Requirement — Your result should be the lines holding the word "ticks", copied from the entries below.

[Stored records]
= = = = = = =

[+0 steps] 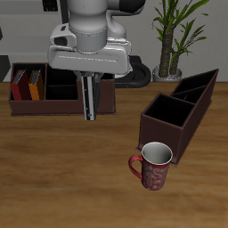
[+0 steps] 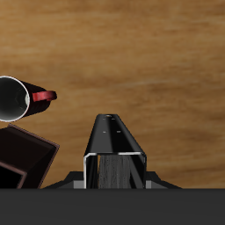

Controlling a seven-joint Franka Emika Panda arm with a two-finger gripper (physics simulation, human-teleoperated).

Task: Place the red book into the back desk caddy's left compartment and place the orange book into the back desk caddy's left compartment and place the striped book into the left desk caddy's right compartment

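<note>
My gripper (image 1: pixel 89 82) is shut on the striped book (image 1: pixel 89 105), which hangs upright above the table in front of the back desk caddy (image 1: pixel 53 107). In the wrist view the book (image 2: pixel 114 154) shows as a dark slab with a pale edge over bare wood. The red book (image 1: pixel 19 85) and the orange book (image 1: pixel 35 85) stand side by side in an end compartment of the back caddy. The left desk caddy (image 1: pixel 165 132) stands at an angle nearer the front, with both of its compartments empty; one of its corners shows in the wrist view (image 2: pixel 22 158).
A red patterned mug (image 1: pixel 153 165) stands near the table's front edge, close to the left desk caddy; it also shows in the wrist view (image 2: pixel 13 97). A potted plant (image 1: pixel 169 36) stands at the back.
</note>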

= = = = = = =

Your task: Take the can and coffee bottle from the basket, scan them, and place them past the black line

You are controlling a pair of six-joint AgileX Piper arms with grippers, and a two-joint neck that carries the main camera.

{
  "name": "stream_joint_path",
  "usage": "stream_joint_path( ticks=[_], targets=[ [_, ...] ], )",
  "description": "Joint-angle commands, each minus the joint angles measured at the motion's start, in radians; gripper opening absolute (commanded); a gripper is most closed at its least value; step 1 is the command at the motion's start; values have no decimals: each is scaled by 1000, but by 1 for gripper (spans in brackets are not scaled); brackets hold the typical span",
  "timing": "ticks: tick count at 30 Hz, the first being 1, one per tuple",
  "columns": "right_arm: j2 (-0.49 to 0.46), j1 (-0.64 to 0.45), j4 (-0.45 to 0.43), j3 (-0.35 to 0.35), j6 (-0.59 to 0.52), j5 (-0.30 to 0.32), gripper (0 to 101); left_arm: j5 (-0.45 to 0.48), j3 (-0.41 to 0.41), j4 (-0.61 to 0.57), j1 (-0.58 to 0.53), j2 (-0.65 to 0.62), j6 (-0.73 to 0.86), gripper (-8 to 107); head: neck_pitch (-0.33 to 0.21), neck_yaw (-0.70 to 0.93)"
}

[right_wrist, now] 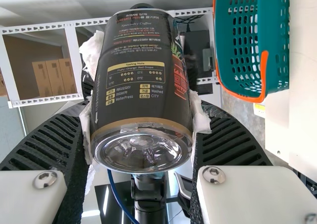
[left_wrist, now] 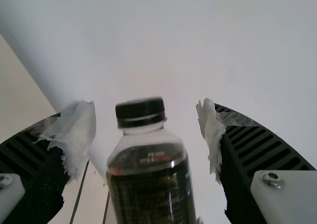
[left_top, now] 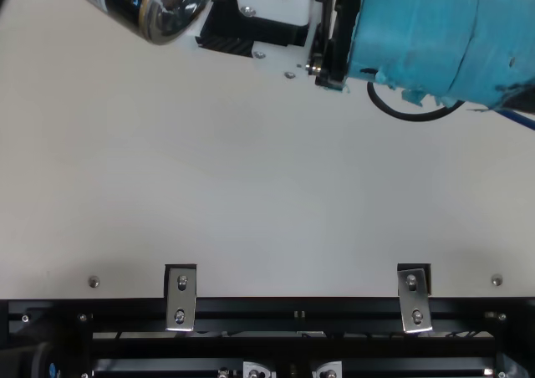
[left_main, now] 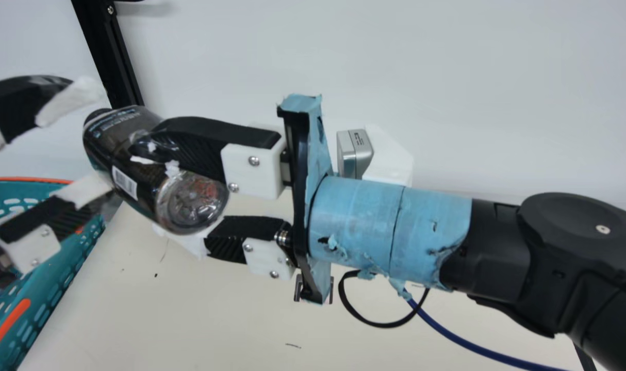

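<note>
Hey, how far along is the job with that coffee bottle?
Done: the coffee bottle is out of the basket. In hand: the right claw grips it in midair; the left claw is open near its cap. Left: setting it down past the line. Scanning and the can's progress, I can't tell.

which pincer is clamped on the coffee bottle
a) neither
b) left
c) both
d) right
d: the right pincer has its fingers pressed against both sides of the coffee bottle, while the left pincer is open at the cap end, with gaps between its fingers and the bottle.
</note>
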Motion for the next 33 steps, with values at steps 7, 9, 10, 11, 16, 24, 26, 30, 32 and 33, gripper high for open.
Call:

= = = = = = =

The answer —
  "usage": "stream_joint_path( ticks=[_], targets=[ [_, ...] ], )",
  "timing": "ticks: tick count at 30 Hz, the first being 1, one per tuple",

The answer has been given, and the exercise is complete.